Sub-surface, yet-undiscovered cultural heritage sites (such as buried ancient structures and monuments) can be identified on remote sensing data from a variety of sensors in the form of anomalies or traces detectable on bare soils, crops, and vegetation. Current availability of free remote sensing datasets through platforms, like those offered by Copernicus Service, is unprecedented. However, such extraordinary proliferation of data has posed significant hurdles in terms of managing, processing and interpreting images to the point that the quantity of data is not manageable by traditional ‘human’ visual interpretation.
The new challenge in cultural heritage remote sensing scholarship, therefore, is to develop or improve approaches that can facilitate the automatic detection of (archaeological) objects of interest. CLS project takes charge of such a challenge by developing Artificial Intelligence (AI) algorithms that search remote sensing images of specific cultural heritage objects and patterns related to past anthropogenic interference on landscapes.
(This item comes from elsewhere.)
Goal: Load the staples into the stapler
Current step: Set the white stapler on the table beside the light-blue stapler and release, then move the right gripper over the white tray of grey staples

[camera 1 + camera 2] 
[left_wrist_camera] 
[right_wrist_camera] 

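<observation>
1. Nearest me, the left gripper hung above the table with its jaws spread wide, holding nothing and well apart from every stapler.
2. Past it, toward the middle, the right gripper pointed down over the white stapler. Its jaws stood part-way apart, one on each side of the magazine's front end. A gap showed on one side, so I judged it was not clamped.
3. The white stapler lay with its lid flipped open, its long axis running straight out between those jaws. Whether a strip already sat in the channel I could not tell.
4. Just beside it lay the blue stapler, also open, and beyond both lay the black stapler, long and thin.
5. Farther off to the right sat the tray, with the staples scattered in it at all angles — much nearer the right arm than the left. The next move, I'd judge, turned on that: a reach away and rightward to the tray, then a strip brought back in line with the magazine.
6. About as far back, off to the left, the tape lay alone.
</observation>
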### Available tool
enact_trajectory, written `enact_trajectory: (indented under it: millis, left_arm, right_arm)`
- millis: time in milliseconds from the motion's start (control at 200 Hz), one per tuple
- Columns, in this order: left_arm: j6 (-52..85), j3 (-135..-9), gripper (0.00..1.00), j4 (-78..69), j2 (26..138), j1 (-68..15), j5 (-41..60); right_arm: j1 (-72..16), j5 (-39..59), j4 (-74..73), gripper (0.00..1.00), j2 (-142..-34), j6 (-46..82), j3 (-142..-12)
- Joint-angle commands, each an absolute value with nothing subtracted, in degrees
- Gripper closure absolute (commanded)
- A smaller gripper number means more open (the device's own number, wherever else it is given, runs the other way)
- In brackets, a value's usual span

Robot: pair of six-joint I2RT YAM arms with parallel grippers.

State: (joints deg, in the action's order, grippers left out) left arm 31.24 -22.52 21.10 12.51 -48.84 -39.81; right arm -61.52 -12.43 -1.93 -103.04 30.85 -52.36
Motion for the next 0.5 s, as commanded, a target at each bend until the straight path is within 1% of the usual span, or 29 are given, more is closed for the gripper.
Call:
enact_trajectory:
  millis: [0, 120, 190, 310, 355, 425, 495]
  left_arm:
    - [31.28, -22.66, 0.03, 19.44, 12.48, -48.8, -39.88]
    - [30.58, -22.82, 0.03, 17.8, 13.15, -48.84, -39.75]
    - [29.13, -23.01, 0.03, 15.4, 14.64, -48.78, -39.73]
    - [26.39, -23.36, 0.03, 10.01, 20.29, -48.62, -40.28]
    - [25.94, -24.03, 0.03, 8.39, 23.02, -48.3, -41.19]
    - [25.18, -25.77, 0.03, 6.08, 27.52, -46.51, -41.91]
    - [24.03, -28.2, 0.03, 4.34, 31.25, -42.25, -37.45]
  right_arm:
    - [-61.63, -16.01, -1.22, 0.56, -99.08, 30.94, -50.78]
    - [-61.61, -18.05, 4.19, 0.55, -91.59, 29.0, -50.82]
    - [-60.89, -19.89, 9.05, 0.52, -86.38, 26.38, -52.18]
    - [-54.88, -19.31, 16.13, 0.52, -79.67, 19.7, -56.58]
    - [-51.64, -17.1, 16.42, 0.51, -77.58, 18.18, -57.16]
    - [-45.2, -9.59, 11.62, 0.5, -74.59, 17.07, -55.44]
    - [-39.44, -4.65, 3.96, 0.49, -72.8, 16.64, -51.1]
This project will also considerably expand existing means of identification of ancient land division systems —and more generally of landscape patterning— by automating procedures of similarly-oriented linear feature detection.
In pursuit its research agenda, Cultural Landscapes Scanner (CLS) will work toward removing some of the most pressing barriers to the development of mature applications of AI for automated detection in archaeology, such as:
- lack of suitable training datasets, often limited in span and/or quality and not publicly available;
- absence of publicly available benchmark datasets against which different Artificial Intelligence techniques can be tested;
- lack of a standard set of measures to assess the performance of the different methods.